Few people who ever caught a glimpse of a Bachman’s warbler alive would have been able to match what they were looking at to its official name. The first western record of the species dates to 1832, when it was first described by the Reverend John Bachman, a Lutheran minister. It took another 50 years after that for it to pop up again in natural history archives. Throughout the 20th Century, there are vanishingly few reliable sightings. There are several recordings of its call, and there’s one good colour photograph of a living individual from the 1950s.
In terms of evolutionary history, Bachman’s warbler was definitely one-of-a-kind
When David Toews looks at the only picture of a Bachman’s warbler, which shows it sitting proudly on a branch, he knows it is the closest he will get to witnessing a living specimen. “I don’t know of another more recent photograph,” says Toews, an assistant professor of Biology at Pennsylvania State University. “I usually like to get to know the species’ ecology and be in the wild [with it] – but obviously it’s just not possible.”
Bachman’s warblers were once found in the Gulf Coast region of the US. After it was first described, sightings become few and far between after the 1950s. There was one in 1988 – nearly 40 years ago. But reported sightings in 2001, which sparked extensive searches of Congaree National Park in South Carolina, ultimately yielded nothing.
For a long time, there was a question about the bird’s evolutionary origins. There are two other similar-looking warbler species – the Blue-winged and Golden-winged warblers. Because these birds are known to interbreed, some scientists have wondered whether Bachman’s warbler had some hybrid ancestry associated with them. Notably, the Golden-winged warbler has a dark throat patch just like Bachman’s warbler, as does one of the known hybrid forms of the two other warblers sometimes spotted in the wild today.

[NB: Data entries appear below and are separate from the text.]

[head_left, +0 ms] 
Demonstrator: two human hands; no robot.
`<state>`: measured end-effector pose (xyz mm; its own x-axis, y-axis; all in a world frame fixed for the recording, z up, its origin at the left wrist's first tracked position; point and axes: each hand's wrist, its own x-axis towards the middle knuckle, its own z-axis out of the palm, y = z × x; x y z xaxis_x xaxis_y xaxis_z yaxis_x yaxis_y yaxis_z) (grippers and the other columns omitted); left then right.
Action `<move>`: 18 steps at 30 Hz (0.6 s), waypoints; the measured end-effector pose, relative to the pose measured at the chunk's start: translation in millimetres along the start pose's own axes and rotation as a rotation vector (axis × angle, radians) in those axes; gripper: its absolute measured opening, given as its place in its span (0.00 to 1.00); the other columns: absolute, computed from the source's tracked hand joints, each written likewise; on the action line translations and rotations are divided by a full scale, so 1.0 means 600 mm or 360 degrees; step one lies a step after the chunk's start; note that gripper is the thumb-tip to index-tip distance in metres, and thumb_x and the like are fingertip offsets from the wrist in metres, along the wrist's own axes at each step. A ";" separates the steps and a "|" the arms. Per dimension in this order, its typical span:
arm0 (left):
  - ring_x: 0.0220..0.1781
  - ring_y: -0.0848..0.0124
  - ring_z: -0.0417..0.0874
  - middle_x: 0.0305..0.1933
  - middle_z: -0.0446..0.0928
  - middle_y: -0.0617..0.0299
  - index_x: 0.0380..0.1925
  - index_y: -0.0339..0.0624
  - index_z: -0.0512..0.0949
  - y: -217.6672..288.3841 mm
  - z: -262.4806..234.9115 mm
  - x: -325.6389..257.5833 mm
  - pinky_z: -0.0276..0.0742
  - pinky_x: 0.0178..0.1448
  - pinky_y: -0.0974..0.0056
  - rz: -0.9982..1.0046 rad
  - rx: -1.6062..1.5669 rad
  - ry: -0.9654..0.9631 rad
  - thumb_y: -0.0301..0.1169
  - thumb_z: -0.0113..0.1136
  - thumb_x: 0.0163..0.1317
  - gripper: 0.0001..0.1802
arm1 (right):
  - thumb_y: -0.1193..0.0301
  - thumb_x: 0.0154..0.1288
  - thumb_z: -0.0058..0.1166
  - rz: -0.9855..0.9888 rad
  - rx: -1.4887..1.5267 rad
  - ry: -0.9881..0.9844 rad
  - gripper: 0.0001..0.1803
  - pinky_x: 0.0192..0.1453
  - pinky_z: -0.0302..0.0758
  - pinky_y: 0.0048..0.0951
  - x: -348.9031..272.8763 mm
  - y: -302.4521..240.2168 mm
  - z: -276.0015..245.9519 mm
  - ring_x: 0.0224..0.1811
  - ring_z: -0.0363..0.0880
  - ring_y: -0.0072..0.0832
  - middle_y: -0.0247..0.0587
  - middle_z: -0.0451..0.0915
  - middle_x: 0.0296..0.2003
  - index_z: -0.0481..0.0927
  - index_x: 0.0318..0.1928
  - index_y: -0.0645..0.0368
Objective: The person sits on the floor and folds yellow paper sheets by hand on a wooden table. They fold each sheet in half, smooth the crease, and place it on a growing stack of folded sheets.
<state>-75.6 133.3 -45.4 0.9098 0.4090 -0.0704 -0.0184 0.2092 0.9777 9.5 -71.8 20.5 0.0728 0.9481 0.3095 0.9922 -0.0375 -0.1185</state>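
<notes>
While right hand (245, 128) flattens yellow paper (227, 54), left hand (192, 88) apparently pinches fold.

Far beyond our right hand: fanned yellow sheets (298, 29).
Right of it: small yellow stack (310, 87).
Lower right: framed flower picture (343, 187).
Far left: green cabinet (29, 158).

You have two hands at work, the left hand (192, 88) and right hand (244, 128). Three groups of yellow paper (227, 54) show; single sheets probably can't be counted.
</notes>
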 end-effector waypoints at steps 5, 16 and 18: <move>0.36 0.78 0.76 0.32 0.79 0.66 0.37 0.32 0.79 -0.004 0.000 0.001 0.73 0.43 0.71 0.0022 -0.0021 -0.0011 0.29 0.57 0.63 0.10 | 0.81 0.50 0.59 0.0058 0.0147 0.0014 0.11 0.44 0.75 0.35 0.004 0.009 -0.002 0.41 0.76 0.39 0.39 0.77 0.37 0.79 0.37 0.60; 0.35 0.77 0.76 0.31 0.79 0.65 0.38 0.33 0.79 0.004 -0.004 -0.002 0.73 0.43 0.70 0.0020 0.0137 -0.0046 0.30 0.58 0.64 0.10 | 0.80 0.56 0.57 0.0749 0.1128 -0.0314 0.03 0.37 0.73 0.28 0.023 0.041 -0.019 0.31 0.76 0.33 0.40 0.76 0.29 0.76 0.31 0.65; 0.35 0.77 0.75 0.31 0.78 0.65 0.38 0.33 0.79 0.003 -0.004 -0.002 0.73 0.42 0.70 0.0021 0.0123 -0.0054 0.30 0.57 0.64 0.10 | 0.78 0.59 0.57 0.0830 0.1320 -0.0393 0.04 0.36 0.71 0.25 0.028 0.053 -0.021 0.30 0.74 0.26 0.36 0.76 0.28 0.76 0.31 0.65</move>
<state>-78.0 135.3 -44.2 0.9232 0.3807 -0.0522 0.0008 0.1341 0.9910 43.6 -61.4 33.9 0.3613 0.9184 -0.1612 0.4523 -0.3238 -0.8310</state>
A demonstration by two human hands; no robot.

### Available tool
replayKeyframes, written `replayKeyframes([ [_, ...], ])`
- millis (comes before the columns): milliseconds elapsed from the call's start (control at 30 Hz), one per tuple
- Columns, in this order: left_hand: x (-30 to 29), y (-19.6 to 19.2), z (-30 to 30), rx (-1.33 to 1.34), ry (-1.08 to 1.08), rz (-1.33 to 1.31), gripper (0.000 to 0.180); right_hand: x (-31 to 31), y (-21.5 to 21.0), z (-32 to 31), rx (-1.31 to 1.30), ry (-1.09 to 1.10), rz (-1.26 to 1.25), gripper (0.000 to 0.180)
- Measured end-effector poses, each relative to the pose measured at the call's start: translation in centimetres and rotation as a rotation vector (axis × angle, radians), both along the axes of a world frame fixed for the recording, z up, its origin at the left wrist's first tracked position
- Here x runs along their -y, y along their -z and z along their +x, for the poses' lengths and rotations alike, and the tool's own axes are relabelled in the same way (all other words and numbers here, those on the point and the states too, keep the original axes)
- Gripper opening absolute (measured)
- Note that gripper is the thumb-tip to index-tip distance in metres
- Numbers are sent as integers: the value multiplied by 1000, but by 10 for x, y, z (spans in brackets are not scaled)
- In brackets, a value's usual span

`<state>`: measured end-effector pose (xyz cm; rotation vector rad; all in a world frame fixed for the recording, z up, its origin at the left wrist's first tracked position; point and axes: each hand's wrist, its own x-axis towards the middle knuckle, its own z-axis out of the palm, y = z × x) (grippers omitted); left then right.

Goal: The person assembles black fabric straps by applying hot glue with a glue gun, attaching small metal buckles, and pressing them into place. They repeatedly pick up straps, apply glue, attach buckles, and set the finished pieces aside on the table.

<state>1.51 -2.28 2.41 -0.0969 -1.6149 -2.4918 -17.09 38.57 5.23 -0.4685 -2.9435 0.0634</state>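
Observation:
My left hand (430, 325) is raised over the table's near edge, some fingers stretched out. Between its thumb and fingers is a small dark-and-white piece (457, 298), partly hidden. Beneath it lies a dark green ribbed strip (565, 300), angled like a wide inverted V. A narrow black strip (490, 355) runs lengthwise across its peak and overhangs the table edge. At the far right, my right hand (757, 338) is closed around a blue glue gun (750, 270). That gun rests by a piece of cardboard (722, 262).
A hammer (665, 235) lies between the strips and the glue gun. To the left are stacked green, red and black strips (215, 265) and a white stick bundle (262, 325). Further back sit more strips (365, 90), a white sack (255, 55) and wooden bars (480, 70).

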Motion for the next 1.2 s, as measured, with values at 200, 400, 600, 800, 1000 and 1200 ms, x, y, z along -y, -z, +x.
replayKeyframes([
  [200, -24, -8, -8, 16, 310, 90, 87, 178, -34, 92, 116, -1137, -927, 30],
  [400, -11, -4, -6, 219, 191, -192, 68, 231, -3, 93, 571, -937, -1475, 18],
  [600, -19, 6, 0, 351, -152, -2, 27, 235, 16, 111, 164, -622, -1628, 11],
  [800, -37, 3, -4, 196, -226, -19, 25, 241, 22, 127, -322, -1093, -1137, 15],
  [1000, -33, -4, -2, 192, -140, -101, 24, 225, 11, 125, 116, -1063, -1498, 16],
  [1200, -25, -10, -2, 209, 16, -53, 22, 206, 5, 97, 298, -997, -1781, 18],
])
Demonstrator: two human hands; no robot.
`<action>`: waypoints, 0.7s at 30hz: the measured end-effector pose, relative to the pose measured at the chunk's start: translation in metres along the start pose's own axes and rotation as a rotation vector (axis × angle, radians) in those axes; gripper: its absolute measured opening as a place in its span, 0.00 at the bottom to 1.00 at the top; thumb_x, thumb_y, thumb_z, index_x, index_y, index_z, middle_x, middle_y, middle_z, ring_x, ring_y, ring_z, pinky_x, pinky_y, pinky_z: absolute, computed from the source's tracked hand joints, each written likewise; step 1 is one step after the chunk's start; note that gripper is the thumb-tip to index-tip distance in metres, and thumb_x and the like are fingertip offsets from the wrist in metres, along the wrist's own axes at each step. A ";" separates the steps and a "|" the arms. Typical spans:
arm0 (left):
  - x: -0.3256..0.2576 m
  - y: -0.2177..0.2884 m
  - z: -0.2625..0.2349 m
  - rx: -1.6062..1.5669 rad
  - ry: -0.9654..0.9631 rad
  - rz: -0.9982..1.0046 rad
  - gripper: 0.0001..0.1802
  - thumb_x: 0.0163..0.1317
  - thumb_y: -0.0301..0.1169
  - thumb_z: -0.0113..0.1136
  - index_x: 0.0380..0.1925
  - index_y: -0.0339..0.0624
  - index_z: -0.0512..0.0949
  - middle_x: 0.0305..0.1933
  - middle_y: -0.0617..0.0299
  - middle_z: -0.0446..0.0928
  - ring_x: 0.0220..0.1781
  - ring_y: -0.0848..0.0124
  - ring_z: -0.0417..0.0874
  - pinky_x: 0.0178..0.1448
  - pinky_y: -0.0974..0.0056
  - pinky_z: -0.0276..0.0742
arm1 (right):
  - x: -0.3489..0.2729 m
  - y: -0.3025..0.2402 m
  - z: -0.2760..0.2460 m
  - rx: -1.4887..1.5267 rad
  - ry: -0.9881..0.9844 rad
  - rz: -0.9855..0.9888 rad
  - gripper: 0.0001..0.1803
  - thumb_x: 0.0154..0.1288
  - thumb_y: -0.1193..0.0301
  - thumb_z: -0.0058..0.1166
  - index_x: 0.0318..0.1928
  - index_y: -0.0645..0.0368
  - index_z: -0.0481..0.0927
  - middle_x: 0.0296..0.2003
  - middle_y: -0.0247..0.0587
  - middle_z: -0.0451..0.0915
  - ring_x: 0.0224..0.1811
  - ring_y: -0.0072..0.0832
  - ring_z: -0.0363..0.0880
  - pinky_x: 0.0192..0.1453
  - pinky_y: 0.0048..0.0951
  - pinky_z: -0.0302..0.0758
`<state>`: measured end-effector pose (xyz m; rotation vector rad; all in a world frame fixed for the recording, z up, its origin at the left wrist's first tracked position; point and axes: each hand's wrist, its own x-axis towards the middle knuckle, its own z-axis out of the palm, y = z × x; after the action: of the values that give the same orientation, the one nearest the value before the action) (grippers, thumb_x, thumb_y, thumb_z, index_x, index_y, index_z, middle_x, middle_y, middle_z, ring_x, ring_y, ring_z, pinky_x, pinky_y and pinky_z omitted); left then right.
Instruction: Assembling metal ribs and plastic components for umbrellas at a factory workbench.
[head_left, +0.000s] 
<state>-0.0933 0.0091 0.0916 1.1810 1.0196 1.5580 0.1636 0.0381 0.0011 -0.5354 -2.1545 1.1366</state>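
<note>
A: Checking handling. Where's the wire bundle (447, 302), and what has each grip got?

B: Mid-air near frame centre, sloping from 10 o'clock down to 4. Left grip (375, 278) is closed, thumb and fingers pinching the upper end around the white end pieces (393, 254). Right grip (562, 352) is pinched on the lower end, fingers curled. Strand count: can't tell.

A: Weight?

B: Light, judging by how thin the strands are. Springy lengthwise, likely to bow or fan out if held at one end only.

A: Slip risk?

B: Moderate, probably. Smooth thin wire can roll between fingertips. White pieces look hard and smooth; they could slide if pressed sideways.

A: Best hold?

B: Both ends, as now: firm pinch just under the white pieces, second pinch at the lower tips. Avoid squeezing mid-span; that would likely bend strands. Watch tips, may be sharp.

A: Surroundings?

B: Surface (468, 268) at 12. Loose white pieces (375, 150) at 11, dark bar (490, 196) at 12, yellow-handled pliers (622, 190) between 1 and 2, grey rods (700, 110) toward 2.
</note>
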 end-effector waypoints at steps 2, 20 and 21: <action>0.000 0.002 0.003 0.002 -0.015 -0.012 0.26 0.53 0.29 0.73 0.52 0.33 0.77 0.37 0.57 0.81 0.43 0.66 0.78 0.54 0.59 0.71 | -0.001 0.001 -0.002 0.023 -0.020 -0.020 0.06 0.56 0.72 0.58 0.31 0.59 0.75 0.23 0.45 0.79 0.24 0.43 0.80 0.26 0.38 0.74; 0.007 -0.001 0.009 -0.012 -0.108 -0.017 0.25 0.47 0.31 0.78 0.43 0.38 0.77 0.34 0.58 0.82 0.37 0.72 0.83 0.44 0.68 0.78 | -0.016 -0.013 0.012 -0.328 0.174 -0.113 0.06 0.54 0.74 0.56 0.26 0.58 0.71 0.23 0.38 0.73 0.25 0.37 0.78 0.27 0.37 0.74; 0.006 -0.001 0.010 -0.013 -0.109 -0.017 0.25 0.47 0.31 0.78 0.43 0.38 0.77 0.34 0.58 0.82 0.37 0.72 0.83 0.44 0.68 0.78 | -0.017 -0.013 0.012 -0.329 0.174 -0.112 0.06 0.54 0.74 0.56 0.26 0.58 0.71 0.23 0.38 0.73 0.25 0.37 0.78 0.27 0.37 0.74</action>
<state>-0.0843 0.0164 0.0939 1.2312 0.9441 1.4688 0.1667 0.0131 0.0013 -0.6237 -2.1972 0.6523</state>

To try and find out what connection Bachman’s warbler might have to these visually similar, Toews and his colleagues turned to their DNA samples. In a paper published in June last year, they described their results. They found that there is no evidence for hybrid ancestry – and in fact, the extinct bird was “highly divergent” compared to its relatives.
The Bachman’s warbler’s genome is very clearly distinct from the Blue-winged and Golden-winged warbler genomes. There are hints that these birds might have had a common ancestor, also with yellow plumage or black throat markings. But in terms of evolutionary history, Bachman’s warbler was definitely one-of-a-kind.
“It was a sad finding,” says Toews. “This is something that was on its own evolutionary trajectory, probably for millions of years.”
Now Bachman’s warbler is gone. Scientists don’t even know exactly why it went extinct, though one theory is that the bird may have struggled with the loss of, or changes to, the swampy habitat that it preferred.
Only a handful of people alive today have witnessed a Bachman’s warbler in the wild. The species was never extensively studied – a ghost, as some have described it, that has passed from enigma to memory. Thanks only to genomics, we now know what a singular animal we have lost.